As the federal Consumer Product Safety Commission has reported:
“Unsafe toys, cooking fires, decorating, holiday trees and candles lead to thousands of injuries and deaths each year. People can celebrate more safely this holiday season by making a list of safety precautions and checking it twice.”
The extra care should not be ignored, the agency says, noting:
“[I]n 2020, there were nearly 150,000 toy-related, emergency department-treated injuries and nine deaths among children ages 14 and younger, with most of these deaths associated with choking on small parts of toys. Nonmotorized scooters account for 21% of all toy-related, emergency department-treated injuries: The number of injuries increased 17% in fiscal year 2021, from 35,600 scooter injuries reported in 2020, to 41,700 injuries reported in 2021.”
As for fires in the kitchen and related to food preparation, the agency says this:
“Cooking fires remain the No. 1 cause of residential fires … there are about 360,000 home fires every year, leading to about 2,400 deaths and nearly 10,400 injuries each year … Turkey fryers create particular risks. Since 1998, CPSC is aware of 222 fire or scald/burn incidents involving turkey fryers, resulting in 83 injuries and $9.7 million in property loss.”
Decorations may make the season bright, but they also create hazards, the federal experts say:
“On average, there are about 160 decorating-related injuries each day during the holiday season, with almost half of the incidents involving falls. In the 2019 holiday season, about 14,800 people were treated in emergency rooms due to holiday decorating-related injuries. In the 2019 holiday season, there have been no deaths associated with seasonal decorations.”
The National Fire Protection Association warns that “Heating, holiday decorations, winter storms and candles all contribute to an increased risk of fire,” including electrical blazes as well the hazard of carbon monoxide poisoning during the winter months.”
To safeguard kids, parents and other grownups may need to scout out situations, tracking not only safety issues but also knowing what gifts that youngsters may be getting — and intercepting risky toys and safeguarding other presents as much as possible.

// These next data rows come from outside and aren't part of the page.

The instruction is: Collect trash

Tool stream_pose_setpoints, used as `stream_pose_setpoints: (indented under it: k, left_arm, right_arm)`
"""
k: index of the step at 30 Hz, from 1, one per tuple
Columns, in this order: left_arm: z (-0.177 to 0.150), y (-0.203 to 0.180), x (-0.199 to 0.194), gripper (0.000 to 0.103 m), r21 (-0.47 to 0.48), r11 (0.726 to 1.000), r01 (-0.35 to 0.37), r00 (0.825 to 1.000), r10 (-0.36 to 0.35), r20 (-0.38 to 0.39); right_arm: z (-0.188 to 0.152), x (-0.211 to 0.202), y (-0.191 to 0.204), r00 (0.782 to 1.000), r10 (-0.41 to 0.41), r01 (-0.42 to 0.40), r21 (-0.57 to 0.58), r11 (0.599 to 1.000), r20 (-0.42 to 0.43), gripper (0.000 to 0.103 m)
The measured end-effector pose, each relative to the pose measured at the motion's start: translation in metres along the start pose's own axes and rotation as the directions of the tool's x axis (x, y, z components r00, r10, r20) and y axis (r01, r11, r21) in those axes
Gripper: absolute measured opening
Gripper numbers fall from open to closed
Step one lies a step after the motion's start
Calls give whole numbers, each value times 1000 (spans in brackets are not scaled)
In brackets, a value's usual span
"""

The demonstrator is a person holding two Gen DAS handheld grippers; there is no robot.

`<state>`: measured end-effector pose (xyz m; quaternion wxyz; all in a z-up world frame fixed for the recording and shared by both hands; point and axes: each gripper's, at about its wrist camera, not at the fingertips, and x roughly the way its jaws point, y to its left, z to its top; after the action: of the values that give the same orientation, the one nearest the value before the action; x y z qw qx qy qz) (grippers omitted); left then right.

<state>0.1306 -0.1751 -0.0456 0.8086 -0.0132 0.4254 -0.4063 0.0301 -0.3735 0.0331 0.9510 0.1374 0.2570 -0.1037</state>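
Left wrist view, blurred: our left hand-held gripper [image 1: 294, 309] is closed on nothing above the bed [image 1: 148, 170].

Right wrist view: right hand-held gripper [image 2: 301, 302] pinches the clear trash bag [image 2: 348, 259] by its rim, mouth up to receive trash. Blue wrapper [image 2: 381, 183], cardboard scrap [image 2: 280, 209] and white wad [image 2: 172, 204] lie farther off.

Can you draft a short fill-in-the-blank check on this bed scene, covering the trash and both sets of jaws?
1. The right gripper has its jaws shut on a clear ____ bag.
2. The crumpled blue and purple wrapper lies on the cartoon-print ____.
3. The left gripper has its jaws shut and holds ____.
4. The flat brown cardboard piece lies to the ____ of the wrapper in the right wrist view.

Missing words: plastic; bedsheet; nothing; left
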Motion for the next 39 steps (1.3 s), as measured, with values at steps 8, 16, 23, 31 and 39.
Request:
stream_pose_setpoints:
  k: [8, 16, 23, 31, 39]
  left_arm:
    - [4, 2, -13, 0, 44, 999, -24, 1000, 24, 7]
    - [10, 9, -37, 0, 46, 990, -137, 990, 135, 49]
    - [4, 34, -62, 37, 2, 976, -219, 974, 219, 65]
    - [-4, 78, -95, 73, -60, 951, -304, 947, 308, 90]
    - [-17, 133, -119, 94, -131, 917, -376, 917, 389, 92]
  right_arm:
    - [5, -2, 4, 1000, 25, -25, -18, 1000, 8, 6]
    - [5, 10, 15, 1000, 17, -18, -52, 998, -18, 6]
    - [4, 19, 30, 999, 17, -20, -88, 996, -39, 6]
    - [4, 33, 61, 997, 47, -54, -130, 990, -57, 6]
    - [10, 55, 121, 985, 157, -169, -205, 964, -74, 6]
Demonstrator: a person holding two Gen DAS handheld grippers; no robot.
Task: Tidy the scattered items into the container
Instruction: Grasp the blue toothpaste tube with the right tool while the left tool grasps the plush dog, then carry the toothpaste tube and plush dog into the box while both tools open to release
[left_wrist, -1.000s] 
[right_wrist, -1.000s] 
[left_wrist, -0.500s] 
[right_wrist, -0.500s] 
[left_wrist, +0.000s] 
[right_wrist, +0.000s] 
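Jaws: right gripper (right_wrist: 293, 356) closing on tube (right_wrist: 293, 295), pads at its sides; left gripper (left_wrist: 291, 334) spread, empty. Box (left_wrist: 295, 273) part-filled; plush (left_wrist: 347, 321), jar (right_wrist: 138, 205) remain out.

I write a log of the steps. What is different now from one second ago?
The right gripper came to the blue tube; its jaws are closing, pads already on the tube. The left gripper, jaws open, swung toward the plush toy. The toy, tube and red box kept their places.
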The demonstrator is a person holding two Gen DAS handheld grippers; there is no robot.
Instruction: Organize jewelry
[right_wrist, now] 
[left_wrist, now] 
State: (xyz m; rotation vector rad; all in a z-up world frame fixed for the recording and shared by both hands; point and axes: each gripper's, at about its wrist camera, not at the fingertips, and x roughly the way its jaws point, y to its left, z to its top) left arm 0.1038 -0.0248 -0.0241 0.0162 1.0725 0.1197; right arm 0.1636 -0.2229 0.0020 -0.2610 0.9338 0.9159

With tots, it is important to ensure that none of their gifts include parts that pose choking hazards. Older kids’ toys may require safety add-ons, such as helmets for those riding on their holiday gifts or to check hazards that may be posed by battery-powered devices. A Massachusetts nonprofit advocating for toy safety has posted information on topic worth grownups’ reading.
Just a reminder for generous givers: Pediatricians and other experts have recommended that grownups get back to the basics for gifts for kids. Youngsters may get a better boost for their curiosity, creativity, imagination, and learning from familiar toys like blocks, gifts, and dolls, rather than adults spending budget-busting amounts on pricey digital devices, which too often serve as electronic babysitters.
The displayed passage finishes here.